Neither Europeans, nor people around the world, can erase the memory of the thousands of people who lost their lives in the worst weather disaster to hit the region in centuries.

From France to the Netherlands, Britain to Belgium, the searing temperatures baked the ancient cities for weeks last summer through July and August 2003.

Officials struggled to keep an accurate count of the dead. But a tally of government records estimate the death toll from between twenty to thirty-five thousand people -- the majority dying in the hottest period during the first two weeks in August.

The death toll in France from August's blistering heat wave has reached nearly 15,000, according to a government-commissioned report released Thursday, surpassing a prior tally by more than 3,000.

Scientists at INSERM, the National Institute of Health and Medical Research, deduced the toll by determining that France had experienced 14,802 more deaths than expected for the month of August.

The toll exceeds the prior government count of 11,435, a figure that was based only on deaths in the first two weeks of the month.

At least 35,000 people died as a result of the record heatwave that scorched Europe in August 2003, says an environmental think tank.

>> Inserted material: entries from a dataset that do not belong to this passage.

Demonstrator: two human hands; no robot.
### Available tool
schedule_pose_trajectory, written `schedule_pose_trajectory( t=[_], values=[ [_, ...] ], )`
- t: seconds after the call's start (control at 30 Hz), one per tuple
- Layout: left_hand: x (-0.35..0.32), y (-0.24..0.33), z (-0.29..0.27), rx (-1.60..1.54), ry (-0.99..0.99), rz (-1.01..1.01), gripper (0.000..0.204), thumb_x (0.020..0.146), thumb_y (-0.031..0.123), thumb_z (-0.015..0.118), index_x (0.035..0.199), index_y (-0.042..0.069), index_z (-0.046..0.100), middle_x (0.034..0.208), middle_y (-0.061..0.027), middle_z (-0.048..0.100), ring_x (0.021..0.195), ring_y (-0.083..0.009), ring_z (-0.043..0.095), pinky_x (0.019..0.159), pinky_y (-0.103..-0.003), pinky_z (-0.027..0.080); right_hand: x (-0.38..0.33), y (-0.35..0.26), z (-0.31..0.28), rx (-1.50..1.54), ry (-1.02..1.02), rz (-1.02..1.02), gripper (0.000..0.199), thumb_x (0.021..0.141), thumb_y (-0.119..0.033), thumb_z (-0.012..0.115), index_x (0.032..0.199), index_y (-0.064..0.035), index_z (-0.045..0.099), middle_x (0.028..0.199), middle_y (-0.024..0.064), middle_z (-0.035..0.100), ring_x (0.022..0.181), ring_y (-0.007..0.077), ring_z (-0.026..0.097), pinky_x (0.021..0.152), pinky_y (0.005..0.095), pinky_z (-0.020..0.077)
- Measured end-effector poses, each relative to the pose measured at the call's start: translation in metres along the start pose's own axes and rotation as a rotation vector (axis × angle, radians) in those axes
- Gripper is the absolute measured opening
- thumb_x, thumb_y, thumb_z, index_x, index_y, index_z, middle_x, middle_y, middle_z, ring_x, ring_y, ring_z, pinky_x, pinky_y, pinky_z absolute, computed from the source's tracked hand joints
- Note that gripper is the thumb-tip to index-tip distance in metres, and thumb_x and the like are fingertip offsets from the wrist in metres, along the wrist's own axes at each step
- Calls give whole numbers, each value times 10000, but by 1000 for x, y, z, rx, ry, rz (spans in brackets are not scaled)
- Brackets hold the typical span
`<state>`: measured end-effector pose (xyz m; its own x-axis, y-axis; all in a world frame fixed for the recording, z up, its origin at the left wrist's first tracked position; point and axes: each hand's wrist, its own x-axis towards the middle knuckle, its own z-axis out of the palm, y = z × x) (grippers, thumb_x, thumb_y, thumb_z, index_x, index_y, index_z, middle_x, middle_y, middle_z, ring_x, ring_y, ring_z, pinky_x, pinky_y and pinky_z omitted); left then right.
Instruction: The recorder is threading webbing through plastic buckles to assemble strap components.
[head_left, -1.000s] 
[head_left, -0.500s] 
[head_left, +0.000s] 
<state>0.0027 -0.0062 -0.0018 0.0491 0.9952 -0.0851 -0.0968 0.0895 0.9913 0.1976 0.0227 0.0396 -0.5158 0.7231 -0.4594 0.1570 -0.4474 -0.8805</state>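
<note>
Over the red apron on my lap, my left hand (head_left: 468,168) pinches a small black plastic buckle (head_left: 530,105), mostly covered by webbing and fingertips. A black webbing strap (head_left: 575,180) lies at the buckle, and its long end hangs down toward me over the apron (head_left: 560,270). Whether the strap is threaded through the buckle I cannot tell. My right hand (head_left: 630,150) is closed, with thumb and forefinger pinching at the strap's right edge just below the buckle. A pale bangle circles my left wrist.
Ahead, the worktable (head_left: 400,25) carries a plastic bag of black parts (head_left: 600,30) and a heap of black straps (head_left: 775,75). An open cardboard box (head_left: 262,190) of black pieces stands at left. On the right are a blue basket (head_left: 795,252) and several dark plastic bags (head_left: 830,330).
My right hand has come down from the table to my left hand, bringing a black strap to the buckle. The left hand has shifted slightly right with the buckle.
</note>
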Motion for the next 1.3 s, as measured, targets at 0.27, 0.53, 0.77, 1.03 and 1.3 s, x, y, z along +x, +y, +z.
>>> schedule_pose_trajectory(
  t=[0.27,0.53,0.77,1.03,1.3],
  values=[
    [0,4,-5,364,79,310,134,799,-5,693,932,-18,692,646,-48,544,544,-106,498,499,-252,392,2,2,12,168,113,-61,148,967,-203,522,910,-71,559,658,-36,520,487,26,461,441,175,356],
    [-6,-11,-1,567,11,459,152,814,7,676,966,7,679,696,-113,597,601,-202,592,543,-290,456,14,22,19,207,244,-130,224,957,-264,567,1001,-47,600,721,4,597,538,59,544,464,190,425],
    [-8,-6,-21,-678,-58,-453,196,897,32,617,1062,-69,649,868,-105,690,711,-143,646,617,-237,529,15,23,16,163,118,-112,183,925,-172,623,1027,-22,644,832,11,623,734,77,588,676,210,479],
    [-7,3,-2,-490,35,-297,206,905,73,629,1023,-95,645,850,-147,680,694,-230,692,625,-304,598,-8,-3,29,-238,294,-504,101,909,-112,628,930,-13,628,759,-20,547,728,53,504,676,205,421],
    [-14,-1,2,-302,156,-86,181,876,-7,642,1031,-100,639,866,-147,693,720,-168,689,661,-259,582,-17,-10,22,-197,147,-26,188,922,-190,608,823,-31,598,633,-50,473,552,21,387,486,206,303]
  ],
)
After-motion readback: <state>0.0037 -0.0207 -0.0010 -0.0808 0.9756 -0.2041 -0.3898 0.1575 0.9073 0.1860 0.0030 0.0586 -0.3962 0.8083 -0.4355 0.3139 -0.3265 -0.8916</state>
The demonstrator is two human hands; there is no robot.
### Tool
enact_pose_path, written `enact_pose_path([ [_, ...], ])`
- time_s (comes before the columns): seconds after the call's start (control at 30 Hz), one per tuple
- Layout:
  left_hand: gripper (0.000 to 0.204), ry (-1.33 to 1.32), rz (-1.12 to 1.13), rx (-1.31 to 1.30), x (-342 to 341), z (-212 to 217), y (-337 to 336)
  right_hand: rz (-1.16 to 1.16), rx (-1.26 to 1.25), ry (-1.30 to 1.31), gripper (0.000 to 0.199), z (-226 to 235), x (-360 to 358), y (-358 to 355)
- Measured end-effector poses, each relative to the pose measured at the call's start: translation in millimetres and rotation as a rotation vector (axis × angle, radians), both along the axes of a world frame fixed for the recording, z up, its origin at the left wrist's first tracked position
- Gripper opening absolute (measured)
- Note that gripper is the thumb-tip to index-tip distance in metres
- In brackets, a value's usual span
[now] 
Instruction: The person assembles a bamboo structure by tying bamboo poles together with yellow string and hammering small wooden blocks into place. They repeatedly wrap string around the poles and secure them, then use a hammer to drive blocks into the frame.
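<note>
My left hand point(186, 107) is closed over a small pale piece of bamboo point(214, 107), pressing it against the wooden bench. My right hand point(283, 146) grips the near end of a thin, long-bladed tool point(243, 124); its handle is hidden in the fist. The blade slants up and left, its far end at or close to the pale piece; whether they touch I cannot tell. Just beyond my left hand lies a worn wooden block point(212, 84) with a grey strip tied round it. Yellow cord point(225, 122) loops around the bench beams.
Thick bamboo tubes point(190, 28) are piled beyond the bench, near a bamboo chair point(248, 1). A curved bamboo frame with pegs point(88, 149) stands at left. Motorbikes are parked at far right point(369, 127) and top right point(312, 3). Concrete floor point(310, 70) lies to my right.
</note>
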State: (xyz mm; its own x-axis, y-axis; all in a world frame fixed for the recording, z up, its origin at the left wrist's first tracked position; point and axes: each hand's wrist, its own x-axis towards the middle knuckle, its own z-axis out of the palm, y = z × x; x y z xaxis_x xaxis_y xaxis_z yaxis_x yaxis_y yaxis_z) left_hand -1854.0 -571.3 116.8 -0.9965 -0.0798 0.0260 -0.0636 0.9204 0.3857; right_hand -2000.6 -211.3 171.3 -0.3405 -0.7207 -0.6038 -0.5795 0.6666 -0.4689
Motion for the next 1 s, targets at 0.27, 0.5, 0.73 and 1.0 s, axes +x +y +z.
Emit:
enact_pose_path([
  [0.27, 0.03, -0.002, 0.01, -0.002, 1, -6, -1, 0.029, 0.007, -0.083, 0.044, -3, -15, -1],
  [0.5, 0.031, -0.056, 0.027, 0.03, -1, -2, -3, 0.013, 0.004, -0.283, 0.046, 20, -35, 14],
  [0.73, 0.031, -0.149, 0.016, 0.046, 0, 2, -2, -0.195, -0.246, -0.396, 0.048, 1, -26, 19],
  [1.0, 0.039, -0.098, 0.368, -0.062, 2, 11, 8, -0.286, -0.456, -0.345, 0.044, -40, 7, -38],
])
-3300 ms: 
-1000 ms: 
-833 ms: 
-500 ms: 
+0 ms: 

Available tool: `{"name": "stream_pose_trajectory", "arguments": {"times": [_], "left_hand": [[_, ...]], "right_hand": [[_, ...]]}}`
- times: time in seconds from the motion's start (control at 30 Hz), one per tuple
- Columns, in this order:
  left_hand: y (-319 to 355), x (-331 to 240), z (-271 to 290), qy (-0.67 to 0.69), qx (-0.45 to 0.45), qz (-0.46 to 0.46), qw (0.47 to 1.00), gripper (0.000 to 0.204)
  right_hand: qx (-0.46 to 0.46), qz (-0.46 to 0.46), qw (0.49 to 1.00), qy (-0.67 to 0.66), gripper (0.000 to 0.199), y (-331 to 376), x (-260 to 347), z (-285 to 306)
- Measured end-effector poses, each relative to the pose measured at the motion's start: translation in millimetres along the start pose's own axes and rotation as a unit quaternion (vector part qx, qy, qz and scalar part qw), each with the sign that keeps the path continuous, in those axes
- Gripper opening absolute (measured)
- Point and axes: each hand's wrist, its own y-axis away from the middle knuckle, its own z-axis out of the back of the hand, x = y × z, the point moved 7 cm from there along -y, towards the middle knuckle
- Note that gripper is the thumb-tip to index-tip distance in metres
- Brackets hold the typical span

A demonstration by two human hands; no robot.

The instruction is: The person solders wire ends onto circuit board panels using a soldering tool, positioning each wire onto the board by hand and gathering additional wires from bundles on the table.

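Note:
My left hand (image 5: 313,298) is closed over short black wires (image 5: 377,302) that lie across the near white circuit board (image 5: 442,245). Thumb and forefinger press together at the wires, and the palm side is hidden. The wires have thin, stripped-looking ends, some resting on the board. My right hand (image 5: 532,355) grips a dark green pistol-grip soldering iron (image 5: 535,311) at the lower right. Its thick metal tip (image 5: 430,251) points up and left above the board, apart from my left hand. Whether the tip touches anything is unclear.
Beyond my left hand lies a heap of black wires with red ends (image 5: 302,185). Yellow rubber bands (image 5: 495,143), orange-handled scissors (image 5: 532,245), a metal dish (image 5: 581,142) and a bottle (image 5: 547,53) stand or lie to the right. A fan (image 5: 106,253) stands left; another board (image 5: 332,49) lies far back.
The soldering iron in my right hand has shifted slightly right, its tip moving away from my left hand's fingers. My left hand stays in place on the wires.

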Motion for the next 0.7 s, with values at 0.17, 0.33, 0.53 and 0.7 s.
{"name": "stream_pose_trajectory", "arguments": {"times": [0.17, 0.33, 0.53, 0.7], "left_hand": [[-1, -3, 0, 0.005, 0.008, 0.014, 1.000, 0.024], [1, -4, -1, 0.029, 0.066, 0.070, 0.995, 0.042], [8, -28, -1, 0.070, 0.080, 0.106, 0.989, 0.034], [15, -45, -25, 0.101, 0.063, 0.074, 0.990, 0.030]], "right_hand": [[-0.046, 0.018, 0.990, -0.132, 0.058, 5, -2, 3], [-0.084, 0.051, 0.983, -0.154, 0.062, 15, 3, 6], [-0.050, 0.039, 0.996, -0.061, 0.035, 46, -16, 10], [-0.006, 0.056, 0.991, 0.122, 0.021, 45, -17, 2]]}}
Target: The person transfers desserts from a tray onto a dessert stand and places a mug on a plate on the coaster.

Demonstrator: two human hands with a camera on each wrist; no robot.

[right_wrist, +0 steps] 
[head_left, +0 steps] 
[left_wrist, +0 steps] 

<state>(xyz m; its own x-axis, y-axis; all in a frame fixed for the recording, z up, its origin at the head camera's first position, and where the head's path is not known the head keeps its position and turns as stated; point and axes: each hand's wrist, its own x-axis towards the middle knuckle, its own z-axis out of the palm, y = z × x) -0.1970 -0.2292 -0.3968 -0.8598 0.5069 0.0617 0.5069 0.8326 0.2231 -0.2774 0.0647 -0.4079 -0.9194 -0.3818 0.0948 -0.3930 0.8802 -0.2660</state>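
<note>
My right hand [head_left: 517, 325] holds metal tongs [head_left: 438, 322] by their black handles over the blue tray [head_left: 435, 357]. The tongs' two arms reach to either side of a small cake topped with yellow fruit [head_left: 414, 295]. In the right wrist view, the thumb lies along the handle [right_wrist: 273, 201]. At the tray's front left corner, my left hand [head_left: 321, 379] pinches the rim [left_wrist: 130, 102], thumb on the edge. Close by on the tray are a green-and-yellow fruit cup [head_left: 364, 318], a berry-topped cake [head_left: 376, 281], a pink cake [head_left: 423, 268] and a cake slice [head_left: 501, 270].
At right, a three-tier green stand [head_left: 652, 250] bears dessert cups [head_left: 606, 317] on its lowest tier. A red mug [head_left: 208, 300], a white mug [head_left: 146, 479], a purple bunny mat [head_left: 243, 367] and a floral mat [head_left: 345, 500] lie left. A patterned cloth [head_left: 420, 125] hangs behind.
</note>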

The Earth Policy Institute (EPI), based in Washington DC, warns that such deaths are likely to increase, as "even more extreme weather events lie ahead".

The EPI calculated the huge death toll from the eight western European countries with data available. "Since reports are not yet available for all European countries, the total heat death toll for the continent is likely to be substantially larger," it says in a statement.

The 2003 European heat wave is one of the hottest summers on record in Europe, especially in France. The heat wave led to health crises in several countries and combined with drought to create a crop shortfall in Southern Europe. More than 30,000 Europeans died as a result of the heat wave.